Requirement =
Ignoring the pictures, copy the data exactly.

Task data =

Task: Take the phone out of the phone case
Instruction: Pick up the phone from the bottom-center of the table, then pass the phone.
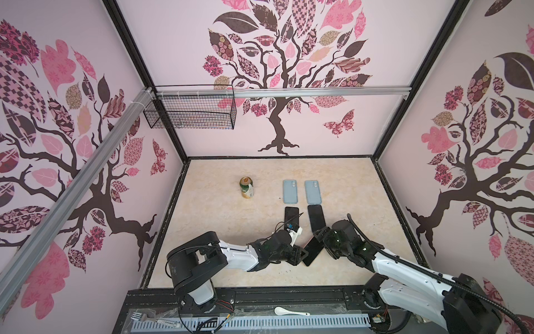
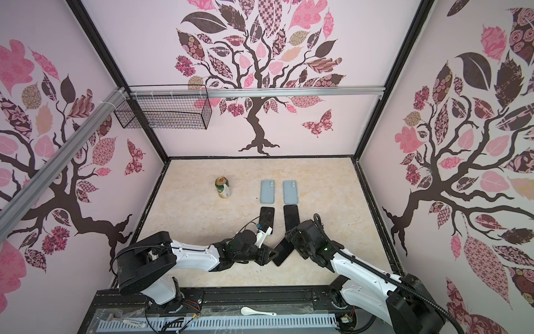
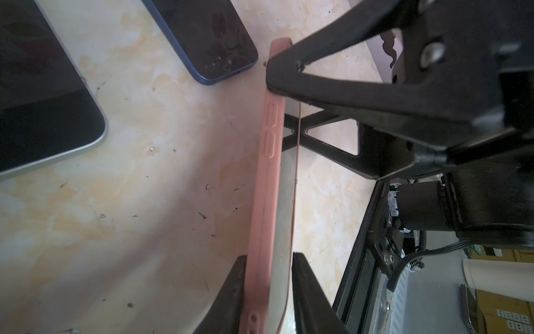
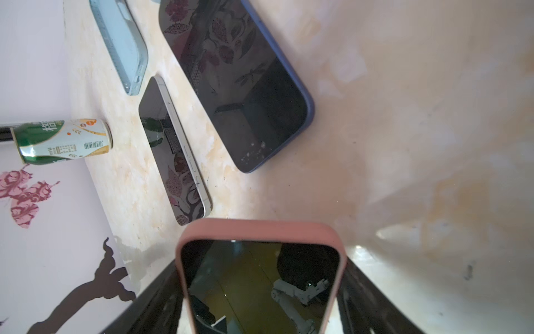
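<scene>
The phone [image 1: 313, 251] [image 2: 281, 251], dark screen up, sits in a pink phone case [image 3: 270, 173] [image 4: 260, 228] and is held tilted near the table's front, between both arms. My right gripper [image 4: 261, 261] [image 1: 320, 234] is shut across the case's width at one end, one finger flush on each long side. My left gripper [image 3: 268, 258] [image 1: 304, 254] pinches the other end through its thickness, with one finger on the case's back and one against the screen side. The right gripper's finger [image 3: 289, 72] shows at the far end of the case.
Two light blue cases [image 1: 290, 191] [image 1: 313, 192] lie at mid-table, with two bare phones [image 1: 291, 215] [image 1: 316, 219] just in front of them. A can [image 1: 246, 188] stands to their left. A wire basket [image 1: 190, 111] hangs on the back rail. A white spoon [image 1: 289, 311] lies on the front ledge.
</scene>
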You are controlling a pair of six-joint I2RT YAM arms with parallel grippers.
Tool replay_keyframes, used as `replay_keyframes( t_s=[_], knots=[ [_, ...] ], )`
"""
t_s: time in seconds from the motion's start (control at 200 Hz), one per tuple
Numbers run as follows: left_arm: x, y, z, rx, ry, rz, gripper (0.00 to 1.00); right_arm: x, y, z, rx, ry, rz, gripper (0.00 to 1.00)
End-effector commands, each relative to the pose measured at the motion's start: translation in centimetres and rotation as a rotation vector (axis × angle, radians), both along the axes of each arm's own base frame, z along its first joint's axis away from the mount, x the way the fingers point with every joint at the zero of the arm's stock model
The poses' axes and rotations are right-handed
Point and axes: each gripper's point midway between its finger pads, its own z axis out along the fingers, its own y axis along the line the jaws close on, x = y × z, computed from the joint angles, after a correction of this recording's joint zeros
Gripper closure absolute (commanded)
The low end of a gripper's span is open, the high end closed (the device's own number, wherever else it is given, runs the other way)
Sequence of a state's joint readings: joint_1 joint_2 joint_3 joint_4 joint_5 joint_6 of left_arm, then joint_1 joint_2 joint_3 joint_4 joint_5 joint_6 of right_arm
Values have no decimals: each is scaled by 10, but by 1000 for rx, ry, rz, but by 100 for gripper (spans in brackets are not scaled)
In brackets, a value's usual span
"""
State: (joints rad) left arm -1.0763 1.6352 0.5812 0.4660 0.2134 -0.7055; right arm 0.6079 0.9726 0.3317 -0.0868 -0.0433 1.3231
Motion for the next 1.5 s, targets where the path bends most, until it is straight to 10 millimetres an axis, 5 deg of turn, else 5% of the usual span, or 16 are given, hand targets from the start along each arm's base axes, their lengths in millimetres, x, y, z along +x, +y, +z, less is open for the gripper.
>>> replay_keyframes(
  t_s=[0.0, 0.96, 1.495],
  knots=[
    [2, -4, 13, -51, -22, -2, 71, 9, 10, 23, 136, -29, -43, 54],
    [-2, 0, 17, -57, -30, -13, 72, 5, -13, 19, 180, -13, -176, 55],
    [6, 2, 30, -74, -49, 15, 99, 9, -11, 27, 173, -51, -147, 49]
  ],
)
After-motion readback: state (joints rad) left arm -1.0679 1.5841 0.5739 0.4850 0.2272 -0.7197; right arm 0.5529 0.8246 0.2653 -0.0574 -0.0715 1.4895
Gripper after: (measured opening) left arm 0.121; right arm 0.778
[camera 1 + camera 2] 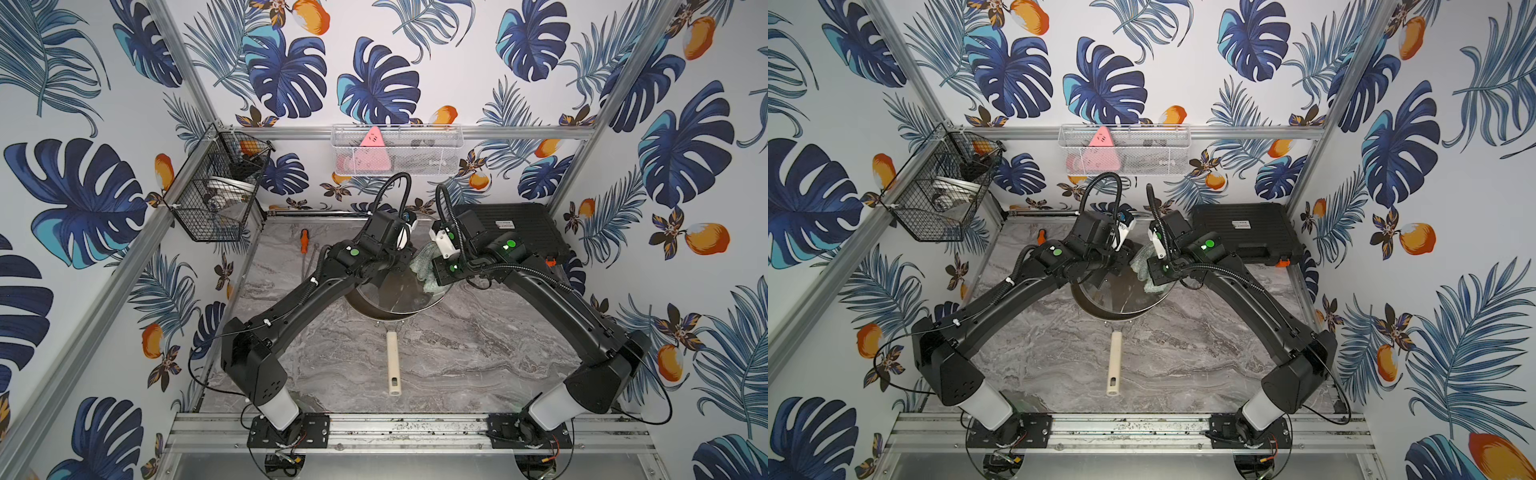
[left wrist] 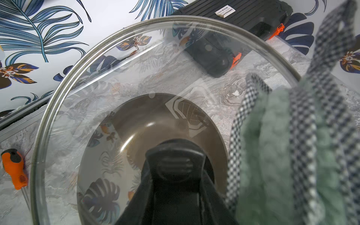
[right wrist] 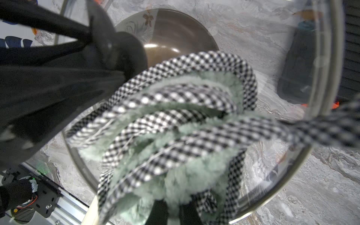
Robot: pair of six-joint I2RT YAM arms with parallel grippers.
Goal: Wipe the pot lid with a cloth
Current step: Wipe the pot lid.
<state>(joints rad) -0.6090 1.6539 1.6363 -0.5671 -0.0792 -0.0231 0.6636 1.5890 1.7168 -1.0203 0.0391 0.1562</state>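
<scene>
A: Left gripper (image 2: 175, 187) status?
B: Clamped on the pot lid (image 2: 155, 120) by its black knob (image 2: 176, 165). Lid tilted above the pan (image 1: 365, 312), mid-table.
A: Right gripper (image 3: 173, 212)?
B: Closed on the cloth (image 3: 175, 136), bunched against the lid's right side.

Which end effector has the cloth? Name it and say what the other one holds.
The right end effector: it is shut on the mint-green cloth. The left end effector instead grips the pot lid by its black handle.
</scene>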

Response to this task =
Task: Take the phone out of the phone case
Instruction: Pick up the phone from the bottom-center of the table, then pass the phone.
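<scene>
The phone [image 1: 313, 251] [image 2: 281, 251], dark screen up, sits in a pink phone case [image 3: 270, 173] [image 4: 260, 228] and is held tilted near the table's front, between both arms. My right gripper [image 4: 261, 261] [image 1: 320, 234] is shut across the case's width at one end, one finger flush on each long side. My left gripper [image 3: 268, 258] [image 1: 304, 254] pinches the other end through its thickness, with one finger on the case's back and one against the screen side. The right gripper's finger [image 3: 289, 72] shows at the far end of the case.
Two light blue cases [image 1: 290, 191] [image 1: 313, 192] lie at mid-table, with two bare phones [image 1: 291, 215] [image 1: 316, 219] just in front of them. A can [image 1: 246, 188] stands to their left. A wire basket [image 1: 190, 111] hangs on the back rail. A white spoon [image 1: 289, 311] lies on the front ledge.
</scene>
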You are controlling a pair of six-joint I2RT YAM arms with parallel grippers.
Tool replay_keyframes, used as `replay_keyframes( t_s=[_], knots=[ [_, ...] ], )`
"""
t_s: time in seconds from the motion's start (control at 200 Hz), one per tuple
Numbers run as follows: left_arm: x, y, z, rx, ry, rz, gripper (0.00 to 1.00); right_arm: x, y, z, rx, ry, rz, gripper (0.00 to 1.00)
End-effector commands, each relative to the pose measured at the motion's start: translation in centimetres and rotation as a rotation vector (axis × angle, radians), both along the axes of each arm's own base frame, z along its first joint's axis away from the mount, x the way the fingers point with every joint at the zero of the arm's stock model
The poses' axes and rotations are right-handed
Point and axes: each gripper's point midway between its finger pads, its own z axis out along the fingers, its own y axis along the line the jaws close on, x = y × z, computed from the joint angles, after a correction of this recording's joint zeros
Gripper closure absolute (commanded)
The low end of a gripper's span is open, the high end closed (the device's own number, wherever else it is given, runs the other way)
Sequence of a state's joint readings: joint_1 joint_2 joint_3 joint_4 joint_5 joint_6 of left_arm, then joint_1 joint_2 joint_3 joint_4 joint_5 joint_6 of right_arm
Values have no decimals: each is scaled by 10, but by 1000 for rx, ry, rz, but by 100 for gripper (spans in brackets are not scaled)
In brackets, a value's usual span
"""
State: (joints rad) left arm -1.0763 1.6352 0.5812 0.4660 0.2134 -0.7055; right arm 0.6079 0.9726 0.3317 -0.0868 -0.0433 1.3231
Motion for the next 1.5 s, targets where the path bends most, until it is straight to 10 millimetres an axis, 5 deg of turn, else 5% of the usual span, or 16 are given, hand targets from the start along each arm's base axes, their lengths in millimetres, x, y, z along +x, +y, +z, less is open for the gripper.
>>> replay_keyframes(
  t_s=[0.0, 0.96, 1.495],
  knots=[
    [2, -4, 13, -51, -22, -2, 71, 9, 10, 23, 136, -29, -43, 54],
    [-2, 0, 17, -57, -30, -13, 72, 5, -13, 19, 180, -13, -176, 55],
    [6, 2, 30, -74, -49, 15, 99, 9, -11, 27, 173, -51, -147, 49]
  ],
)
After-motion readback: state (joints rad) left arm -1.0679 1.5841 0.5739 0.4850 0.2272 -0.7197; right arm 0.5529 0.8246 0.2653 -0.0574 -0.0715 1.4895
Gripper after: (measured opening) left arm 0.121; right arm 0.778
[camera 1 + camera 2] 
[left wrist] 
[right wrist] 
Robot: pair of six-joint I2RT YAM arms with parallel grippers.
Goal: Wipe the pot lid with a cloth
Current step: Wipe the pot lid.
<state>(joints rad) -0.6090 1.6539 1.6363 -0.5671 -0.0792 -0.0231 0.6636 1.5890 1.7168 -1.0203 0.0391 0.1562</state>
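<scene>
A: Left gripper (image 2: 175, 187) status?
B: Clamped on the pot lid (image 2: 155, 120) by its black knob (image 2: 176, 165). Lid tilted above the pan (image 1: 365, 312), mid-table.
A: Right gripper (image 3: 173, 212)?
B: Closed on the cloth (image 3: 175, 136), bunched against the lid's right side.

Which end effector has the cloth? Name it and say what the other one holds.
The right end effector: it is shut on the mint-green cloth. The left end effector instead grips the pot lid by its black handle.
</scene>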

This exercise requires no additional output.